(Stored data entries)

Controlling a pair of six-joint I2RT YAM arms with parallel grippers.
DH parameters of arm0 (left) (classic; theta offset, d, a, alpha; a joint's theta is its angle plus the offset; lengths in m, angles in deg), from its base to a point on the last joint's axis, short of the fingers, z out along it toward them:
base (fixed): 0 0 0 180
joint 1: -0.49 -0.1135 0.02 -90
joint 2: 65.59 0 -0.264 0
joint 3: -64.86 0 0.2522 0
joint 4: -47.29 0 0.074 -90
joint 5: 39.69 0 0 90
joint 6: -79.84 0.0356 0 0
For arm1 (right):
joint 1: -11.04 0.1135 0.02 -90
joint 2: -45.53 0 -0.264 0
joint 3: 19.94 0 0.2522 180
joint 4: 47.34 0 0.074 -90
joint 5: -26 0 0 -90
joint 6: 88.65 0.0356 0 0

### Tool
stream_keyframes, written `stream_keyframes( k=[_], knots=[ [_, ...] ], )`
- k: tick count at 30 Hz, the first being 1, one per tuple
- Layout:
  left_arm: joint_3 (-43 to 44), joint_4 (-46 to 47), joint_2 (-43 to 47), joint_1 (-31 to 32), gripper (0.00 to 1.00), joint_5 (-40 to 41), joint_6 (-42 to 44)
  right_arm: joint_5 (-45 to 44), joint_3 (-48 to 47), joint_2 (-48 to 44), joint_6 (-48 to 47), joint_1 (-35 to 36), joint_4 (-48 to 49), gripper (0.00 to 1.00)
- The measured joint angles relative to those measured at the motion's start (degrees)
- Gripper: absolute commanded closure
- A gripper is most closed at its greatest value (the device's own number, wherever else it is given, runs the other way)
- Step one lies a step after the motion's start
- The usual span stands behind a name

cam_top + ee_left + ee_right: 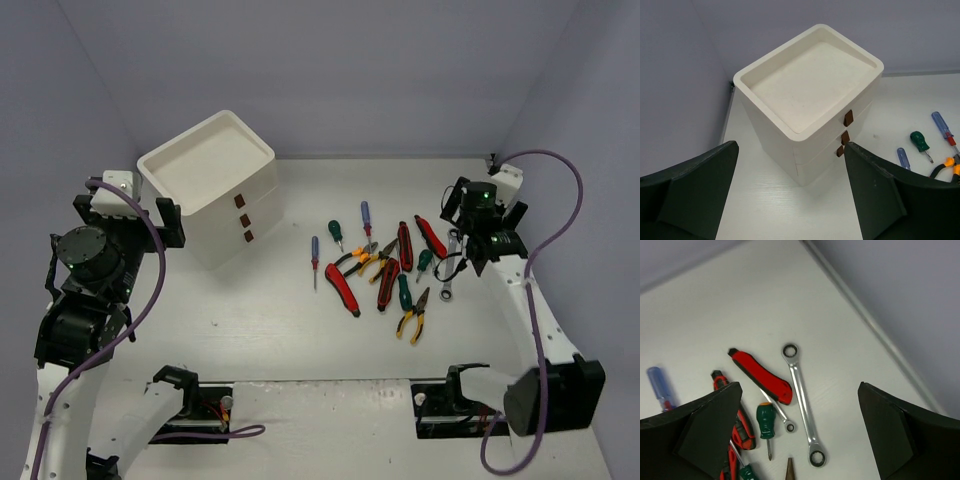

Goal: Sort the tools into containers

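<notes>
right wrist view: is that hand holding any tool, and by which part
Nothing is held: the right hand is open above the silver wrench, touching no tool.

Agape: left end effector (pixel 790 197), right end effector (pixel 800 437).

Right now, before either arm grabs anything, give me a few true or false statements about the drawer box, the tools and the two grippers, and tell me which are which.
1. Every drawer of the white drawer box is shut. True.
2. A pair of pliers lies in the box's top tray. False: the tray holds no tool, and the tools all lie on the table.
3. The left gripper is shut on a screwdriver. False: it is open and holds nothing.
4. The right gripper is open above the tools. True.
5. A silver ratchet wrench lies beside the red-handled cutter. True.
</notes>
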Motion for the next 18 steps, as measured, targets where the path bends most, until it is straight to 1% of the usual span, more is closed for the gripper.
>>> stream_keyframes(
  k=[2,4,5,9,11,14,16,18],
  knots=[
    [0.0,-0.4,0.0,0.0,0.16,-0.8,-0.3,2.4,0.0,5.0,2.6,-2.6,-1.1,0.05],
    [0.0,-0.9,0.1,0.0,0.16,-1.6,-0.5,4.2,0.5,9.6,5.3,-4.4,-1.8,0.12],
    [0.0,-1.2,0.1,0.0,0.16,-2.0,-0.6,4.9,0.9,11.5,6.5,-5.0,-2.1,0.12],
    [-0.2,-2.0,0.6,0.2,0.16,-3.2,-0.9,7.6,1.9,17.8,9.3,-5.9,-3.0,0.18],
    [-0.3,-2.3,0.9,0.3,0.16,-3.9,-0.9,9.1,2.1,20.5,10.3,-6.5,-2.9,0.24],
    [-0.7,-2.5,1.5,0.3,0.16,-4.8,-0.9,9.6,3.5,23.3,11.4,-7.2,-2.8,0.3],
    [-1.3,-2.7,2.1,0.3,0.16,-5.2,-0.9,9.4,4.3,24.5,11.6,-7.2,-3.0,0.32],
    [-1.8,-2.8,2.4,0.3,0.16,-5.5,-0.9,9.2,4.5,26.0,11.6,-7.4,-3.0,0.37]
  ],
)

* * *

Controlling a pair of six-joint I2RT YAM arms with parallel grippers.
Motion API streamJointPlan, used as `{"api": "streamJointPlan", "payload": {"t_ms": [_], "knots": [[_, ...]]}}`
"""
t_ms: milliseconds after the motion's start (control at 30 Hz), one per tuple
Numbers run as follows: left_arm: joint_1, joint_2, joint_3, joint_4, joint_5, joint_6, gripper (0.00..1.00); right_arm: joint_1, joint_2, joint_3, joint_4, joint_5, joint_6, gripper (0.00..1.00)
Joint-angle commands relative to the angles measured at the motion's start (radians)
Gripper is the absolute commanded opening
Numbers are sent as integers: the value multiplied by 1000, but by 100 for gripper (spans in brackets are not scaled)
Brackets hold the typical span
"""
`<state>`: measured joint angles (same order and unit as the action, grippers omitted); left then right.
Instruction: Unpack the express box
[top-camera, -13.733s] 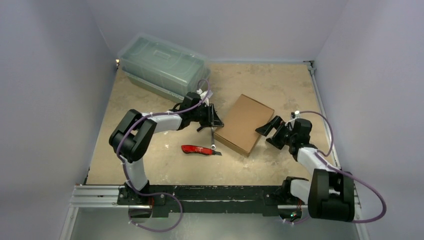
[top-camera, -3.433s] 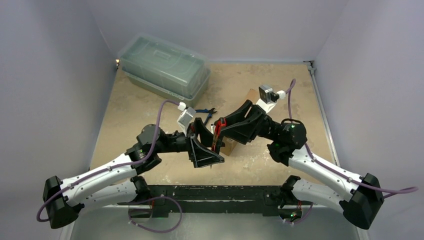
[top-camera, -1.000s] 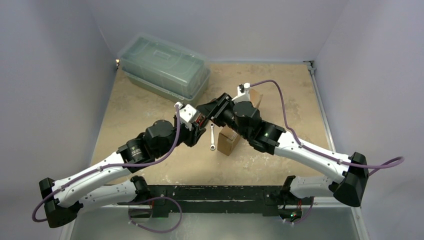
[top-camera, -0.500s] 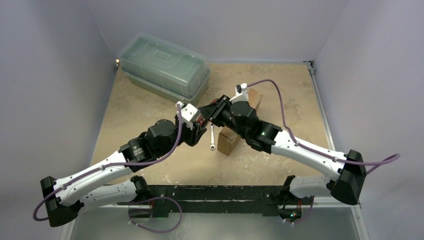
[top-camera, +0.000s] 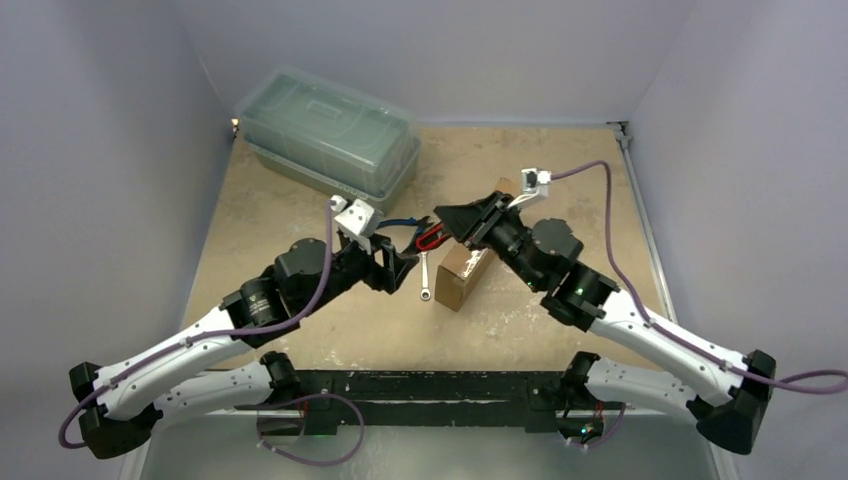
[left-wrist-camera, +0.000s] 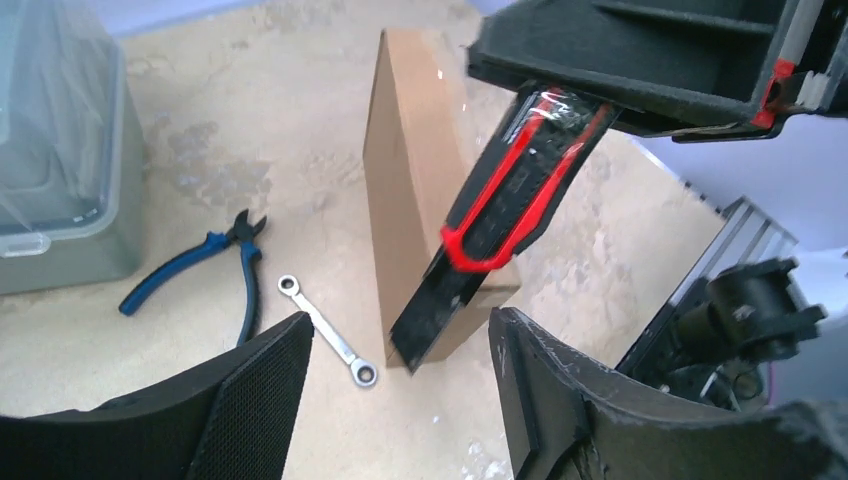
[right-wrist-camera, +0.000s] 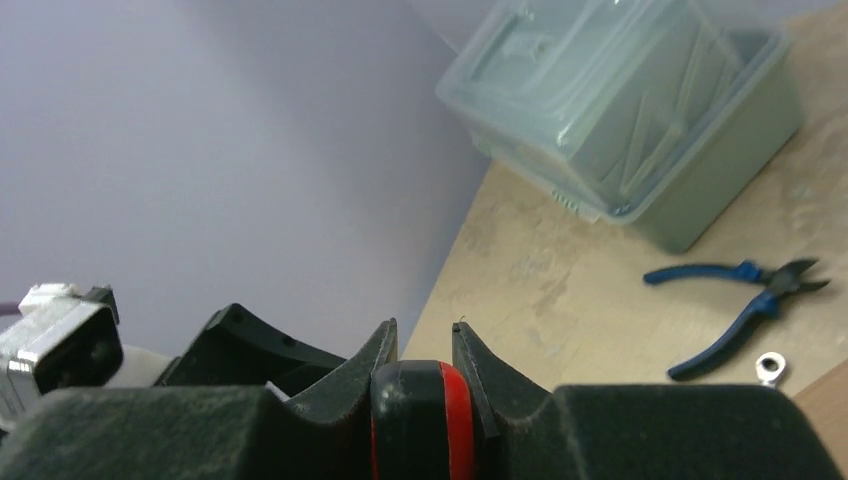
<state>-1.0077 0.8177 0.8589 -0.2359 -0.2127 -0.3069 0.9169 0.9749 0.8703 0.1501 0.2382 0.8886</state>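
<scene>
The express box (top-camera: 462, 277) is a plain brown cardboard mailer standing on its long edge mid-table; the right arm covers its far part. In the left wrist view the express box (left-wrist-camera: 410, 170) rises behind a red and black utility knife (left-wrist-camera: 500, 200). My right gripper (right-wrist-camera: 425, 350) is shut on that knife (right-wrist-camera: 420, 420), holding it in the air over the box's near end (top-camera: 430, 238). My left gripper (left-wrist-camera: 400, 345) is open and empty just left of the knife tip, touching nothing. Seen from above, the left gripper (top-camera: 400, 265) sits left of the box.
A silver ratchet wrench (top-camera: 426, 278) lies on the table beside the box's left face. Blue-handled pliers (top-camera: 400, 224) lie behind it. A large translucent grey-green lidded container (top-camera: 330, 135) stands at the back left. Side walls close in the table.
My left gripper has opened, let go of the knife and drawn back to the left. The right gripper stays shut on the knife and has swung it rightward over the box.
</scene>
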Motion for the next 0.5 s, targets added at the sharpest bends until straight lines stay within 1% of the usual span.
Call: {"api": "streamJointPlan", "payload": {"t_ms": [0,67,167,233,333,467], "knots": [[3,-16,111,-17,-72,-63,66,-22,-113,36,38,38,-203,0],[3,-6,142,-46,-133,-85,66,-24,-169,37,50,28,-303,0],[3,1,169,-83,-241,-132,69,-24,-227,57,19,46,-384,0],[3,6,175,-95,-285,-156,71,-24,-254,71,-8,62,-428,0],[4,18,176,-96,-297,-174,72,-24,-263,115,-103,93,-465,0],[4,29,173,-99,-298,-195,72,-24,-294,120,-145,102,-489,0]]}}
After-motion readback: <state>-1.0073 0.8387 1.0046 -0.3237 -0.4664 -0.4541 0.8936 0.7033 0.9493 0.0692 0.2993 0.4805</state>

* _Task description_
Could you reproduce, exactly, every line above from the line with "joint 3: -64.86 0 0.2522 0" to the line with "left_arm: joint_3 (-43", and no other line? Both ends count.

* _Exercise answer_
joint 3: -64.86 0 0.2522 0
joint 4: -47.29 0 0.074 -90
joint 5: 39.69 0 0 90
joint 6: -79.84 0.0356 0 0
For arm1 (right):
joint 1: -11.04 0.1135 0.02 -90
joint 2: -45.53 0 -0.264 0
joint 3: 19.94 0 0.2522 180
joint 4: 47.34 0 0.074 -90
joint 5: -26 0 0 -90
joint 6: 88.65 0.0356 0 0

### Tool
stream_keyframes, written `stream_keyframes( k=[_], knots=[ [_, ...] ], )`
- k: tick count at 30 Hz, the first being 1, one per tuple
- Layout:
  left_arm: joint_3 (-43 to 44), joint_4 (-46 to 47), joint_2 (-43 to 47), joint_1 (-31 to 32), gripper (0.00 to 1.00), joint_5 (-40 to 41), joint_6 (-42 to 44)

Nothing further is required of the output.